The science deficit in the White House

As of Friday, June 30, the science division of the White House’s Office of Science and Technology Policy (OSTP) was completely unstaffed, as the three remaining employees left the building, reported CBS News. “Science division out. Mic drop,” tweeted one of those employees, Elle Celeste. The disregard for scientific inquiry and opinion at the highest level of the land has MIT Technology Review Associate Editor Mike Orcutt worried. As he notes in an article published today, it is “only the latest indication that the Trump White House is not concerned that science and technology experts be part of its day-to-day decision making.”

As plastics professionals, you have to reckon with science pretty much on a daily basis. It determines material properties and how things get made. It seems to me that science also should have a seat at the White House table when decisions are being made, if only as a counterpoint to members of the executive branch, like climate change skeptic Scott Pruitt, who heads the Environmental Protection Agency.
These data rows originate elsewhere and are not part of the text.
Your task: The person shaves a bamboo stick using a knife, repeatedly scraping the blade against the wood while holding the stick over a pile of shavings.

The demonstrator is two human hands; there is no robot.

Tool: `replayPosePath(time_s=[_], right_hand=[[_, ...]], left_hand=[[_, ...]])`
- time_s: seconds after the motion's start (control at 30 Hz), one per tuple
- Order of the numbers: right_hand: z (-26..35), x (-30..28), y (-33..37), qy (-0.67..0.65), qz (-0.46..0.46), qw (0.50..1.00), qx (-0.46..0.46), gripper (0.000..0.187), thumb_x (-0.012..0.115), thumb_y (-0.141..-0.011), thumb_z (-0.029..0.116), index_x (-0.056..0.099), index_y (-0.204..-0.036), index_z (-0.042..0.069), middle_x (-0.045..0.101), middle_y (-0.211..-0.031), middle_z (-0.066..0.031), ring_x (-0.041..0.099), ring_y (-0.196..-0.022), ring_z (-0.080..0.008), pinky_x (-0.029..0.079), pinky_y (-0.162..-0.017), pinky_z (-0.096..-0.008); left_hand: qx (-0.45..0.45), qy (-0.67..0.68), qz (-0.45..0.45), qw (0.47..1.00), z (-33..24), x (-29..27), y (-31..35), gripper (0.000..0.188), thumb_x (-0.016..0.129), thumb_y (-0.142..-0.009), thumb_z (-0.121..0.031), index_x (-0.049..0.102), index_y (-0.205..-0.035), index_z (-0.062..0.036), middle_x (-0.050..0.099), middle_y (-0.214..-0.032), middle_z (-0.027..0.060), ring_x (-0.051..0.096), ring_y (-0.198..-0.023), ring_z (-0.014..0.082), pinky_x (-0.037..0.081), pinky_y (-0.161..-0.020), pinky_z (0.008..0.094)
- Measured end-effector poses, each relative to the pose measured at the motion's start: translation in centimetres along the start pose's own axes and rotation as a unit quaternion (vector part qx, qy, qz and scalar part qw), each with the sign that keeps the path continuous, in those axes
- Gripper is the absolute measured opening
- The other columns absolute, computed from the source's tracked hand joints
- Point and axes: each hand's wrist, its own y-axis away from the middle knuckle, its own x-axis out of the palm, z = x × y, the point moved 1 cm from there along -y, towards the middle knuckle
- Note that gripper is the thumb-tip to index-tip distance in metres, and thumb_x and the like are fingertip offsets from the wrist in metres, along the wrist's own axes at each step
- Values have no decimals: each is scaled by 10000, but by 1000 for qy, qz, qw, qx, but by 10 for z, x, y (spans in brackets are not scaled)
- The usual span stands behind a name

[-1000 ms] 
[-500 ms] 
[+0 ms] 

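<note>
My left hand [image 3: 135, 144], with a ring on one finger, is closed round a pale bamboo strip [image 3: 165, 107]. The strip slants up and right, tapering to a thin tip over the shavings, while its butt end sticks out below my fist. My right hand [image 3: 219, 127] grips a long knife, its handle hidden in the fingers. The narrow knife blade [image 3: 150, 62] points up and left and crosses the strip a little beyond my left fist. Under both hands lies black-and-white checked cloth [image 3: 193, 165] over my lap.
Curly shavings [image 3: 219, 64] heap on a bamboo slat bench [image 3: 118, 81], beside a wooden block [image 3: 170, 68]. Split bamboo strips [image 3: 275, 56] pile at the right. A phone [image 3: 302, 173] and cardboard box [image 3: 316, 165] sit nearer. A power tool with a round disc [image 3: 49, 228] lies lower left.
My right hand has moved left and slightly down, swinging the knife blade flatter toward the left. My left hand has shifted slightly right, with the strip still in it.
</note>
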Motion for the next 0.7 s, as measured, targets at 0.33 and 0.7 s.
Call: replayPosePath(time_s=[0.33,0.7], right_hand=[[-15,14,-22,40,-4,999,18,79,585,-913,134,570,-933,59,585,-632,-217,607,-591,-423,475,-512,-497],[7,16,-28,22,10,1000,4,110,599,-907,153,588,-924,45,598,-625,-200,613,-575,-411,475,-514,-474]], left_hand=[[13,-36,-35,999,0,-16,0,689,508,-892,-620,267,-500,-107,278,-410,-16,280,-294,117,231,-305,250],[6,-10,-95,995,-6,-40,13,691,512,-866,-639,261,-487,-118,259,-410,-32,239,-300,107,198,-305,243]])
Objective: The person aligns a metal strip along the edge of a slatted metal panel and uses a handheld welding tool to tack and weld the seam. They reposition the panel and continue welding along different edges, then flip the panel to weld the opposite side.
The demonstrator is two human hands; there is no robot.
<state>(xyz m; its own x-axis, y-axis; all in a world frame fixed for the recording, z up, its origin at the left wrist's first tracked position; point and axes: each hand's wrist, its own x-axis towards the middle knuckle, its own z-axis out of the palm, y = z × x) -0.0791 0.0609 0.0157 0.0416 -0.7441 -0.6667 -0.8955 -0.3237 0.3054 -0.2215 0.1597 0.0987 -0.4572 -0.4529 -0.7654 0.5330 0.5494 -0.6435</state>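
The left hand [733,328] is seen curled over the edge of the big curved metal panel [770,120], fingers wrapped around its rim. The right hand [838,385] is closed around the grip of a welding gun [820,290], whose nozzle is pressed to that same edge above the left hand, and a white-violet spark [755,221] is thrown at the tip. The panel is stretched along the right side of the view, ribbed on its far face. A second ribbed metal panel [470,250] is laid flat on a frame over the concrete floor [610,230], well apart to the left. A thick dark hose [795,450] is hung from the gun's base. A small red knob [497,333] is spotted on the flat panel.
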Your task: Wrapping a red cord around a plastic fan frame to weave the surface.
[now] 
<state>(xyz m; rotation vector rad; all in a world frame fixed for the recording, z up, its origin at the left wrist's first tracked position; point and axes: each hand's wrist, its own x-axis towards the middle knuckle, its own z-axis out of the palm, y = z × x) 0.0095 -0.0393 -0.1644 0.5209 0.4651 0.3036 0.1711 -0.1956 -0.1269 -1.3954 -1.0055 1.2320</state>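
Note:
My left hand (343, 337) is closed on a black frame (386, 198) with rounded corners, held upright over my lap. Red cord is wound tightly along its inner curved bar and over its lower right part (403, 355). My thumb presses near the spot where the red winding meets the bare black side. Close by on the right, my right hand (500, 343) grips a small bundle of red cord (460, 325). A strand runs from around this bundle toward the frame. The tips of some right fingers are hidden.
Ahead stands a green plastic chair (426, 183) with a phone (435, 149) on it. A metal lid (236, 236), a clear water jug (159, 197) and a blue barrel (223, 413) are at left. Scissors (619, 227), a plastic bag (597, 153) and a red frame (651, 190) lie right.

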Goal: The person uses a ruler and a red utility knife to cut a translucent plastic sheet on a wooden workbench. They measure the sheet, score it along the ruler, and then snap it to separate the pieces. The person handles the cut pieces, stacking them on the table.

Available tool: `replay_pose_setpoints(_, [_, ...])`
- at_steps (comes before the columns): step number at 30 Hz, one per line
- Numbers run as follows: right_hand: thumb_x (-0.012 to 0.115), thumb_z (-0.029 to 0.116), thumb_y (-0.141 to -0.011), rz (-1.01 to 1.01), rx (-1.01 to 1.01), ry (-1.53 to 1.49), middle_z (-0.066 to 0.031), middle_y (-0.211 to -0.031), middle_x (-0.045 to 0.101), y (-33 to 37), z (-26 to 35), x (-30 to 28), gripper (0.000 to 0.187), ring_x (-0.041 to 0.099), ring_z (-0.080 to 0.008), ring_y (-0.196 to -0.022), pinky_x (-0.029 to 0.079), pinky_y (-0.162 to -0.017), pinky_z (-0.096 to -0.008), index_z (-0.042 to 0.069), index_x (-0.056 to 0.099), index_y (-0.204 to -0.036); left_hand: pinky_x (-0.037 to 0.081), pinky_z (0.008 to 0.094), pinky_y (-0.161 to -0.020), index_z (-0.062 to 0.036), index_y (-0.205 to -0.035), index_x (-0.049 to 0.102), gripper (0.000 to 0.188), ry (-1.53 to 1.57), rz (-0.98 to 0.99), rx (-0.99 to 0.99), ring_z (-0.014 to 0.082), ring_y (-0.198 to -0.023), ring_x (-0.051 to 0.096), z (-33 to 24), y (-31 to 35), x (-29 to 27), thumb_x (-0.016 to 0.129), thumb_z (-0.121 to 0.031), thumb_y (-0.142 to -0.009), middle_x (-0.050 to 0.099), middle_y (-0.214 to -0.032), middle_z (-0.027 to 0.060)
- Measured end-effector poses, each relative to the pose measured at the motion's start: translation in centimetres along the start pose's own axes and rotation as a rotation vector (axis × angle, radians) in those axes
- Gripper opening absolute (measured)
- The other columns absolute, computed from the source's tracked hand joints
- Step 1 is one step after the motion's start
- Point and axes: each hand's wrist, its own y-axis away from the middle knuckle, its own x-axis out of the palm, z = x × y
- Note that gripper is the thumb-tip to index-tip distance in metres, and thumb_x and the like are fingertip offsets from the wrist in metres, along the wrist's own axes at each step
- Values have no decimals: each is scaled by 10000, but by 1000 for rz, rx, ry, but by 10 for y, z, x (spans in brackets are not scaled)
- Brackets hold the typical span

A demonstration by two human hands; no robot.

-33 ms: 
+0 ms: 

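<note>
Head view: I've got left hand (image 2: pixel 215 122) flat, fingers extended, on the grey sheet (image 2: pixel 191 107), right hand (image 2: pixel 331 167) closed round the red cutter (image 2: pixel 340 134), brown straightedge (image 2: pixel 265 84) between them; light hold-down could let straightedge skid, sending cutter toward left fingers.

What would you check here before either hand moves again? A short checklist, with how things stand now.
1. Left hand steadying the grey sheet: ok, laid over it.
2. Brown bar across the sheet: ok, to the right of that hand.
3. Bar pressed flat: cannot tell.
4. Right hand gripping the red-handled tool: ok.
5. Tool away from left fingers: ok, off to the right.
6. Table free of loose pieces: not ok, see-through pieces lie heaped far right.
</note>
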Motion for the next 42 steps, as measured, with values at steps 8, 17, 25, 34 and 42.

All of the senior science positions in the OSTP currently are unfilled and it is still without a director, writes Orcutt. An administration official has responded that the office has plenty of PhDs on staff “that are working on science,” but Trump’s OSTP is currently made up of 35 staffers compared with more than 100 under Obama, notes Orcutt. The size of the staff, which almost doubled under Obama compared with previous administrations, reflected his strong belief in science and the growing intersection of science and technology in a range of policy issues, one Obama-era staffer told CBS News. Anyone involved in advanced manufacturing, as many of you are, could hardly disagree on the objective truth of that intersection. It drives the future of the industrial fabric of our country. As an aside, it is worth noting that advanced manufacturing will create millions of jobs—far more than coal mining—but it needs a young workforce steeped in science, technology, engineering and mathematics (STEM) education and training. The proper role of government in all of these endeavors, of course, can be debated, but I think we can all agree that a focus on science and technology—and not just mercantilism—is critical for the future of our country. 

Created in 1976, the OSTP was established to provide the president with objective scientific advice on given issues independent of the political agendas of government agencies. Under Obama, it played a significant role promoting research into personalized medicine and cancer, among other things.

As Orcutt notes in his article, every president since FDR has had a science advisor. There are no indications that Trump will have one any time soon. Is that a “gaping, dangerous hole,” to use Orcutt’s phraseology? Personally, I think even a relatively brief conversation with a scientific mind could be beneficial to the president. Given that he reportedly watches more than five hours of TV every day—or is that fake news?—it seems like he might be able to find the time.